A P2V-7 NEPTUNE SURVIVING THE CZECHOSLOVAK BORDER (1956)
During flight training, two-plus years in VP-23, and almost two years on the staff of Fleet Air Wing Three, I flew first a PB4Y-2, then P2V-2, -3, -5, -5F, -6, and–7. They were a dream to fly after the -5 became a -5F and then a -7, both with jets, in addition to the Wright R-3350, a terrible engine.
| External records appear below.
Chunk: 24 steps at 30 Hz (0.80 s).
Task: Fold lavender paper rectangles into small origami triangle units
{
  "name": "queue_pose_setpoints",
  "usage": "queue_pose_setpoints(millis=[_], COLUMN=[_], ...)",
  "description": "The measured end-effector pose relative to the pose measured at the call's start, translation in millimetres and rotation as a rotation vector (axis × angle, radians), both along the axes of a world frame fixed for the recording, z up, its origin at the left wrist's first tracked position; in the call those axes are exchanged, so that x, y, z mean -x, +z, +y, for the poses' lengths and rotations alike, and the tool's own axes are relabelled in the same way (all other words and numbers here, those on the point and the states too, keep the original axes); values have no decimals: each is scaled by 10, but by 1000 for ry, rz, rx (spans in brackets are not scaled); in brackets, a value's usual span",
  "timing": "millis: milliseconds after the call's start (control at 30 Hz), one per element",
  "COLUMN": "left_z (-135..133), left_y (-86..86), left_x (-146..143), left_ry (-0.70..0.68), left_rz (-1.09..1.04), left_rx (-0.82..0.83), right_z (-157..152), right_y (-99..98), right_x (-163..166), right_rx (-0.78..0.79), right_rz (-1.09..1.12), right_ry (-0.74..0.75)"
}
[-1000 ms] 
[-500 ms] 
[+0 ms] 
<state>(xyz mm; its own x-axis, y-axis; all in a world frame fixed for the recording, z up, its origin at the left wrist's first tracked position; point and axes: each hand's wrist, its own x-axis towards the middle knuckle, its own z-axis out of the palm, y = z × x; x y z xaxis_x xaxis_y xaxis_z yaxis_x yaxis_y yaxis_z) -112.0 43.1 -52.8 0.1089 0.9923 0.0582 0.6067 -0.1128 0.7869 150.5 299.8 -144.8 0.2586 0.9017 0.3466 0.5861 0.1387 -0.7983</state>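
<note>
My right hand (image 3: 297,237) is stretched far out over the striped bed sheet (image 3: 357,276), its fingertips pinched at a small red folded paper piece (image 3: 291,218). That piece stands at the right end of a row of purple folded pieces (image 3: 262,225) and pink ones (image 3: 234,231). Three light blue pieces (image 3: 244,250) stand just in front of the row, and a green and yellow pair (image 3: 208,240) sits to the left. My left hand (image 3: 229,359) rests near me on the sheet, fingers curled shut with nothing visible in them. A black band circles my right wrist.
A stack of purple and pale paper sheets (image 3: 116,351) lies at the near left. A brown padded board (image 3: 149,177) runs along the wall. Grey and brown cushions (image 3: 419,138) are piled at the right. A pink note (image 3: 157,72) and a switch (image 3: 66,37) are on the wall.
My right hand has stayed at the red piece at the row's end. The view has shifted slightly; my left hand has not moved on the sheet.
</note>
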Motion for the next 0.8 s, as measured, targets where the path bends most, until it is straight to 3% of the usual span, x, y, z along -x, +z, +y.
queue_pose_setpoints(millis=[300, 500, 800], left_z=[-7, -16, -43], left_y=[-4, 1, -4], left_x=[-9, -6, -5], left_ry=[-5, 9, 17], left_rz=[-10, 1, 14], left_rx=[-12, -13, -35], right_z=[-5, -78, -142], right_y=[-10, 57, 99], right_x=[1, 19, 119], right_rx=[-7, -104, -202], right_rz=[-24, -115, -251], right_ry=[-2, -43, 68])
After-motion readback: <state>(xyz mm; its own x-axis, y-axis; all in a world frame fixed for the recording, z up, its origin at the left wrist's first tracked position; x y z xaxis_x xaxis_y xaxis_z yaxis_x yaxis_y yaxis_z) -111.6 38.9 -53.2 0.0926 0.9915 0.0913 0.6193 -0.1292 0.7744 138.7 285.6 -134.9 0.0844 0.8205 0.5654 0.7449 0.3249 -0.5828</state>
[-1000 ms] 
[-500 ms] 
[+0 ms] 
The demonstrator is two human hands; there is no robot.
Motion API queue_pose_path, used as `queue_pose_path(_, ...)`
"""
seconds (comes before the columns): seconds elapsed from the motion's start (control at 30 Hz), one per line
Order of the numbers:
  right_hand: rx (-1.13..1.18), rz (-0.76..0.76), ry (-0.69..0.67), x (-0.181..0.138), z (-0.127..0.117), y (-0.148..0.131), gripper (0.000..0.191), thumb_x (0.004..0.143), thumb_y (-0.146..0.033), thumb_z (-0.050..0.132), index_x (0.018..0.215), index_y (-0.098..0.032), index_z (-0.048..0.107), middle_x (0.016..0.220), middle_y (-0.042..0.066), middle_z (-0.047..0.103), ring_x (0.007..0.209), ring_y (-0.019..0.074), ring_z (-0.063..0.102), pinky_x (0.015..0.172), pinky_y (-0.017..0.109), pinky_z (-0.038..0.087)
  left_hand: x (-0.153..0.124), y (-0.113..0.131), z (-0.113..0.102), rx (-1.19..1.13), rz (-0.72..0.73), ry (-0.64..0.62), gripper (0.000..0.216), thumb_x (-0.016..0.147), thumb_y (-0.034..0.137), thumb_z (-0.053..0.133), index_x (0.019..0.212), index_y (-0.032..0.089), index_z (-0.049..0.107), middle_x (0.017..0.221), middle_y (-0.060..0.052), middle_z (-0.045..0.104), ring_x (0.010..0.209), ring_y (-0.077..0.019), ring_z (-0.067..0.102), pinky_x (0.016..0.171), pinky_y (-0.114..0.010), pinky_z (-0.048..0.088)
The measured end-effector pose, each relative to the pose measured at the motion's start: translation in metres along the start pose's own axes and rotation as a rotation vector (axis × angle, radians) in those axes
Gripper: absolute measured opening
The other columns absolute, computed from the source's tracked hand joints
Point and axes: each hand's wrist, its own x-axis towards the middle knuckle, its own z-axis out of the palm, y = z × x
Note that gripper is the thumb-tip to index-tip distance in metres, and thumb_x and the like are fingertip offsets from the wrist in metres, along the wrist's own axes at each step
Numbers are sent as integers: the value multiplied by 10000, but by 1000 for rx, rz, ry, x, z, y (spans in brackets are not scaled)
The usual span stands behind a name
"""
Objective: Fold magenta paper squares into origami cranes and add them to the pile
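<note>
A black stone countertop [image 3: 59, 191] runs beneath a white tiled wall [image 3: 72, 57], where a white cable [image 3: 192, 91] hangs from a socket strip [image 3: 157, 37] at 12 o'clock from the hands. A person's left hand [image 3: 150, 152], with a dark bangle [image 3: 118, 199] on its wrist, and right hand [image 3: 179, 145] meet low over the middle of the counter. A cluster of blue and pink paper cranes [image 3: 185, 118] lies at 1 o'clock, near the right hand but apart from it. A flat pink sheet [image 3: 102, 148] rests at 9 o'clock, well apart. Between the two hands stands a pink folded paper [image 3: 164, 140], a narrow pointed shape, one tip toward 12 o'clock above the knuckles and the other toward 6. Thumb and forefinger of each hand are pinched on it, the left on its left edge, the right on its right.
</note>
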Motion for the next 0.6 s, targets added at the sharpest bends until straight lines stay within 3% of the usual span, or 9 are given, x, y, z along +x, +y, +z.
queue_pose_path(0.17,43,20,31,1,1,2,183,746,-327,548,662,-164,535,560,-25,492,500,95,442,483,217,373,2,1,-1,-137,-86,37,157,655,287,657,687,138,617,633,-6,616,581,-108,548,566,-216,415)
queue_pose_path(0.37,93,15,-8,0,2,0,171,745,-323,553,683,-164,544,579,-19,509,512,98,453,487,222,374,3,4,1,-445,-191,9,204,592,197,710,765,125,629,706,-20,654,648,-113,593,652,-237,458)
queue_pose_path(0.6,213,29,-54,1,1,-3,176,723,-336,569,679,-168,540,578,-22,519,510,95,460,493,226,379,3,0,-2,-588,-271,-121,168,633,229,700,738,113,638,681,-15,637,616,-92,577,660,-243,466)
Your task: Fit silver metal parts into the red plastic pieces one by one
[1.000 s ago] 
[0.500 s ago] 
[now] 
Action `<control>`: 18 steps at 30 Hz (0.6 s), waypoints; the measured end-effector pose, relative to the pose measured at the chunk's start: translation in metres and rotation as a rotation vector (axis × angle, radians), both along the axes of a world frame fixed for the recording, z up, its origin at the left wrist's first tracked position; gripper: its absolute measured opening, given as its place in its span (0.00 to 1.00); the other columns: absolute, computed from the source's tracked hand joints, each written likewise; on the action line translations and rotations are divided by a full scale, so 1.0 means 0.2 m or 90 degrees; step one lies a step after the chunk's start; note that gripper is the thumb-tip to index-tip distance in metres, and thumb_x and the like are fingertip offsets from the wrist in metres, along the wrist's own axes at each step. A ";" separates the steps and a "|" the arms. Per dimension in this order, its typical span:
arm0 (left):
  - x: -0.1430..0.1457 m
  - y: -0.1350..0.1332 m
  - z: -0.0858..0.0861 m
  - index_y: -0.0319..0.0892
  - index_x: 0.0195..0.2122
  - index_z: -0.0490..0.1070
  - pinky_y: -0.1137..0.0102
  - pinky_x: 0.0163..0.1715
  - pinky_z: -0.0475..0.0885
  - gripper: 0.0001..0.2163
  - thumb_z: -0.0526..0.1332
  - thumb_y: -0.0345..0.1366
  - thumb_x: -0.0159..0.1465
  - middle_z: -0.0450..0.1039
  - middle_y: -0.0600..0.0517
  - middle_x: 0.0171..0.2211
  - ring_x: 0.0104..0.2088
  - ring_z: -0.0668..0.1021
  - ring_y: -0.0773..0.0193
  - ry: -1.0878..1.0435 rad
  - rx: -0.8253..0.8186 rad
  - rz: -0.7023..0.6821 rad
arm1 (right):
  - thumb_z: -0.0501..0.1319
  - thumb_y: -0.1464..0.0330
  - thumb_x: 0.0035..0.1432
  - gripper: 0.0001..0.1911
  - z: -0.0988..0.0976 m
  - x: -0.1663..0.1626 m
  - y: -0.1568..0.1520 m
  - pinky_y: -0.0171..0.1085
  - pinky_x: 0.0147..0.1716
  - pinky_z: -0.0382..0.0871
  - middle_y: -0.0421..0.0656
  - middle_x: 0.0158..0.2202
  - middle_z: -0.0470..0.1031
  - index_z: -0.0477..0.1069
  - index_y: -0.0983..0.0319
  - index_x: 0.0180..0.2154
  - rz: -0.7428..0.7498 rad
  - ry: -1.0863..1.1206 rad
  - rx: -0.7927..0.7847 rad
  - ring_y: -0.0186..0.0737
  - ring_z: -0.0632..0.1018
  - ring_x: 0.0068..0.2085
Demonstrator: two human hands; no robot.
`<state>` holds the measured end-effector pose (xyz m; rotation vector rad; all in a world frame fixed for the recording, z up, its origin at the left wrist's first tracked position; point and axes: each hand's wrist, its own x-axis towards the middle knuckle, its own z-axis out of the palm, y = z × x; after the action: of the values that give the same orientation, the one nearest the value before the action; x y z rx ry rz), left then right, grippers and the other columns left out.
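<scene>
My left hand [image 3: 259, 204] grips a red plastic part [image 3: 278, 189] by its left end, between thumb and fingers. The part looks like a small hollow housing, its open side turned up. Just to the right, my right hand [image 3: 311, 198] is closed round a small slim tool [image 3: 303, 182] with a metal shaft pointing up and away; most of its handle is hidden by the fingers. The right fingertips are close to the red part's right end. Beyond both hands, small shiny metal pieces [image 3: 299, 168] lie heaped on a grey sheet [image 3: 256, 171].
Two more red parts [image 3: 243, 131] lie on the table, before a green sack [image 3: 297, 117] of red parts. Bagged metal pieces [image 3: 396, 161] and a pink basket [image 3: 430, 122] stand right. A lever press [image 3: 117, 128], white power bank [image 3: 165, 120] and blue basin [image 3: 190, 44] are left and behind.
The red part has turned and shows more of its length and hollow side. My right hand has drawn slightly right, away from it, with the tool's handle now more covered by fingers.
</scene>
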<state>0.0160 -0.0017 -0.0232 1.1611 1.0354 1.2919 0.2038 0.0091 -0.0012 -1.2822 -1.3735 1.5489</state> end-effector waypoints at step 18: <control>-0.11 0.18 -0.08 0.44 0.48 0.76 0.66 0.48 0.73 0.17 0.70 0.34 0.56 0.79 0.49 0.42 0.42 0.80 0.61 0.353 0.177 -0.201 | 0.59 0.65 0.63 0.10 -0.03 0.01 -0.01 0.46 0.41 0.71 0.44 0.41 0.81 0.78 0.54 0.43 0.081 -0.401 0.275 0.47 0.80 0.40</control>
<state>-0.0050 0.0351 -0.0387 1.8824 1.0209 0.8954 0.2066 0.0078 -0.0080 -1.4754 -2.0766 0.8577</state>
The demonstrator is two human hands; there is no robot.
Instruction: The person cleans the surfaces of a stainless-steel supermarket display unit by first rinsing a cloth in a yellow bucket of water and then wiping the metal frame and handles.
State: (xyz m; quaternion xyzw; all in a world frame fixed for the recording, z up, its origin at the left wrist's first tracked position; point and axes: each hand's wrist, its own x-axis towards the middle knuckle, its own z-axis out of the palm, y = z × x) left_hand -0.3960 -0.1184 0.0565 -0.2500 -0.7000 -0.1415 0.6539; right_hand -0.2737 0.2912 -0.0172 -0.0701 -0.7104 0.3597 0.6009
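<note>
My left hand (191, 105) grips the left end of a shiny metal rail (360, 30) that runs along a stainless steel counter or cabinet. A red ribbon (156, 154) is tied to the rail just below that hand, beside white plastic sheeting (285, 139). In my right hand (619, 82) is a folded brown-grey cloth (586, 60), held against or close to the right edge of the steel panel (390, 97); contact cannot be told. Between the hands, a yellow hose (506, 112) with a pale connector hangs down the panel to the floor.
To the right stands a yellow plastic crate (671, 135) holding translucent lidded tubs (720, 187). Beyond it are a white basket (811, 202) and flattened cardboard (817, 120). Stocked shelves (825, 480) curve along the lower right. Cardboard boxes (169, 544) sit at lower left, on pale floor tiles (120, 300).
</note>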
—Lieutenant Commander Joe Grace
“I was born in 1928, and I always wanted to fly,” recalls Joseph “Joe” Grace. “I built lots of model planes as a kid, flew them and hung them from the ceiling in my room. I grew up in Tonowanda, New York. Just south of town there was a mile-square airfield of grass. One hangar, several Piper and Taylor Cubs. An operator offered ‘See Niagara Falls for $1.50.’ Two friends and I saved our dimes until we each had fifty cents, then rode our bikes out to the field. We didn’t have to climb very high before we could see the falls, about ten miles down the river. We weren’t so much impressed by the falls, but were thrilled to fly. In 1947 I received an appointment to the US Naval Academy in Annapolis, Maryland. Once I reported to the academy we received indoctrination flights in N3Ns—a beautiful biplane on floats.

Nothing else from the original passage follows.